Netflix's new teen comedy “Sex Education” could have easily become a raunchy, crude mess but instead it’s a smart, effortlessly funny comedy that both entertains and informs.
The premise of the show is unique. It stars Asa Butterfield as Otis, the sexually inexperienced son of sex therapist Jean (Gillian Anderson). Jean isn’t afraid to have uncomfortable conversations with her son. One of the more awkward ones is when Otis walks into the room and Jean says “Sweetheart, I’ve noticed you’re pretending to masturbate.”
Otis is taken under the wing of local bad girl Maeve Wiley (Emma Mackey). Wiley realizes Otis’ talent for giving sex advice after Otis fixes school bully Adam’s (Connor Swindells) problem regarding his sexual performance. Maeve figures out a way to use Otis’ skill to their advantage and they set up a little business to give “sex therapy” to their peers at school.

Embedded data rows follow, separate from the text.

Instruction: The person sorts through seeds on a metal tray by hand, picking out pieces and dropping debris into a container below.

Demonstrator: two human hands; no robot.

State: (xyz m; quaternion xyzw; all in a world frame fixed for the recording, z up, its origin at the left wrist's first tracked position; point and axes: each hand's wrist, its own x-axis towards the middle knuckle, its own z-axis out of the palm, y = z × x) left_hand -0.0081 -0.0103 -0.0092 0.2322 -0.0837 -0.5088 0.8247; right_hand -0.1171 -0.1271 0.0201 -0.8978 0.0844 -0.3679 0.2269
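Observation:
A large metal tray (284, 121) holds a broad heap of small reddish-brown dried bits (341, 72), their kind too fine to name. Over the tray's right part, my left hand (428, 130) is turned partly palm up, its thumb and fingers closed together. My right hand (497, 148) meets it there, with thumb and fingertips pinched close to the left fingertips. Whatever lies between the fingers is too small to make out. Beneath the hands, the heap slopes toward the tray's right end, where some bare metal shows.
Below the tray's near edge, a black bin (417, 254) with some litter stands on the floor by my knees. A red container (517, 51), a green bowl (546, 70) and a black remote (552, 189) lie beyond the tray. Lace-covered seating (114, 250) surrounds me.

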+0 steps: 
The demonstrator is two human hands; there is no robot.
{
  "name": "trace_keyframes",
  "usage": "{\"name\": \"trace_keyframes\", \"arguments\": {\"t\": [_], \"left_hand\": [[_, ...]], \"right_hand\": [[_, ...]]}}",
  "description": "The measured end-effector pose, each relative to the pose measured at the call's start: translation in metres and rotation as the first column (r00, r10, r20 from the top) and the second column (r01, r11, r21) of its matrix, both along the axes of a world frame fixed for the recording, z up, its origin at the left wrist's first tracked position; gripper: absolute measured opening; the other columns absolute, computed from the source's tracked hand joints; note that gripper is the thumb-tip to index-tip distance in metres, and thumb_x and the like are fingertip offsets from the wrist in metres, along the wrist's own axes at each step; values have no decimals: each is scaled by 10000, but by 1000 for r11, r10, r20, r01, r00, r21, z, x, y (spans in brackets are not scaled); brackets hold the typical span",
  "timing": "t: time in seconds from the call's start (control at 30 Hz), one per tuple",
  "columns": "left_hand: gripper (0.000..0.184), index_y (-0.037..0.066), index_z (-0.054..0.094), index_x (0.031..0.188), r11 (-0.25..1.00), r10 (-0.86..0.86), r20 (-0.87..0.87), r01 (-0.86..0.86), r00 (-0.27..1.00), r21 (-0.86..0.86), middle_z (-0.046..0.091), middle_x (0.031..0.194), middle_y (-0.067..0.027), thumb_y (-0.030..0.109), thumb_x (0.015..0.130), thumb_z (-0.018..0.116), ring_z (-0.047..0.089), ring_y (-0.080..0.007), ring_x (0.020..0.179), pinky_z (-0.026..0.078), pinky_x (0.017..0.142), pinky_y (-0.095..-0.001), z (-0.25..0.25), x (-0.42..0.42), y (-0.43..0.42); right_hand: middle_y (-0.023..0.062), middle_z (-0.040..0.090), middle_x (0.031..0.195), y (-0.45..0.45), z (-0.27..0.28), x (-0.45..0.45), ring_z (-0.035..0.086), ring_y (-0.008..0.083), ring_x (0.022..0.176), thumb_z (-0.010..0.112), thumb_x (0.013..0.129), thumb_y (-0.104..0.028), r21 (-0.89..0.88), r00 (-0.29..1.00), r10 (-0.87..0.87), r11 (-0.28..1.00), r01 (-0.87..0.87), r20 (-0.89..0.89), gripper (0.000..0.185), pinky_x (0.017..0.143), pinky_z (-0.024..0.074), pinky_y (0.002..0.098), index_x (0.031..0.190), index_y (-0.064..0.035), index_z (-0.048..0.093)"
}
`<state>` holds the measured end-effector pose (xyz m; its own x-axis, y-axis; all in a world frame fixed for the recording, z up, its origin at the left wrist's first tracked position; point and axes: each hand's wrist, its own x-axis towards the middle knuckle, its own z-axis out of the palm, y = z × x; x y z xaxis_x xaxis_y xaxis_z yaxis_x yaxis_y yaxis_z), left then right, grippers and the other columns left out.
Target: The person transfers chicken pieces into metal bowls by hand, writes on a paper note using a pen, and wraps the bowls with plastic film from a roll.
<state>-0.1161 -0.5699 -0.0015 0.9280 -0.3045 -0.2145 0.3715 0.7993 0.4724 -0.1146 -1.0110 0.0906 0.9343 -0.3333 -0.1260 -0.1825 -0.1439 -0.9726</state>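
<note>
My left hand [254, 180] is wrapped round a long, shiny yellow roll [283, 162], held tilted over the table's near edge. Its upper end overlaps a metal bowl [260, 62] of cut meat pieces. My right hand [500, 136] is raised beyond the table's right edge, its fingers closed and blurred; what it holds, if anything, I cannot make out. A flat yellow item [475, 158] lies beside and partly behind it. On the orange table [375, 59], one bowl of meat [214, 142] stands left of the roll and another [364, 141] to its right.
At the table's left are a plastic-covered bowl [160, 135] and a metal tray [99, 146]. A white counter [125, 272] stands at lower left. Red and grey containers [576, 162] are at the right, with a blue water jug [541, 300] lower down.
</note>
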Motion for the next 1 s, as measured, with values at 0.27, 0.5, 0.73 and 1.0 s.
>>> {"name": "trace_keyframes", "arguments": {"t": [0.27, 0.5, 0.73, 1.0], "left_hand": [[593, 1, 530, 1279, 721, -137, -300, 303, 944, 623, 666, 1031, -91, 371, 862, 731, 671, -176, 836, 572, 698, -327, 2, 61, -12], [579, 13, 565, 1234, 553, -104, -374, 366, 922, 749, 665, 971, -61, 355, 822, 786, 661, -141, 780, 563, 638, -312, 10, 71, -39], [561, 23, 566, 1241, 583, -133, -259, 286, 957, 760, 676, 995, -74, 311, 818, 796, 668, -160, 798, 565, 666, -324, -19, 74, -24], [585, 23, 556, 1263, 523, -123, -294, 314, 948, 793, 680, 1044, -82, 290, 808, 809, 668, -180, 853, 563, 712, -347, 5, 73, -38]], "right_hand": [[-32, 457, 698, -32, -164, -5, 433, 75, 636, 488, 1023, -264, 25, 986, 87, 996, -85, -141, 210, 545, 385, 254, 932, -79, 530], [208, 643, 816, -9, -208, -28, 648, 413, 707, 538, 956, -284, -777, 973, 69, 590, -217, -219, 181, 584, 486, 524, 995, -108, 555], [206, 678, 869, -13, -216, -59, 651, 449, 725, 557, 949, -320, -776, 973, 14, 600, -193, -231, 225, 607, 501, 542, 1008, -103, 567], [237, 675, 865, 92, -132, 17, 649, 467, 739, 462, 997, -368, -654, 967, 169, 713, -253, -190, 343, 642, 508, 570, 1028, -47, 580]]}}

The show is different from other teen shows where sex is either implied or shown very briefly. In “Sex Education” the characters bare all, literally. The opening scene in the first episode is a sex scene between two teenagers, and there is full frontal nudity. Also in the first episode, Adam flashes the entire school and the audience gets a full view of his package.
What is also unique about this show is how much depth and personality the characters are given. Every character could have been written as a cliche — the kids in the show could have written as just sex-obsessed horny teens, Otis could be just a nerd, Maeve the quirky girl with a sad backstory that is in almost every show, and Adam as just the jerk of a school bully. Instead the show gives us three-dimensional characters that the audience can relate to and root for.
The show also takes inspiration from American teen comedies of the 80’s such as "The Breakfast Club," "Heathers" and "Pretty in Pink." The popular crowd is particularly reminiscent of this due to their colored blazers. In fact, it isn’t until one the characters pulls out a smartphone or a laptop that you realize that the show isn’t even set in the 80’s.
The color scheme of the show is also visually beautiful, almost like watching a Wes Anderson movie. In almost every scene, the surroundings and the characters wardrobes match up and lead to something aesthetically pleasing.
“Sex Education” also tackles serious issues in a poignant and heartwarming way. One of the characters gets an abortion and the show handles it realistically and doesn’t stigmatize it. Overall, the difficult situations are portrayed seriously and are done well.
There is also a large amount of people of color and LGBTQ+ representation in the show. There are several gay characters, two of which are non-white. They are also not portrayed as cliches or used simply as background characters. They are fleshed out and have important character arcs.
Overall, “Sex Education” is a must-see show that can reinvent the genre of teen comedy. It is a wild ride from start to finish and isn’t afraid to take on uncomfortable topics. It is just another example of great original programming created by Netflix.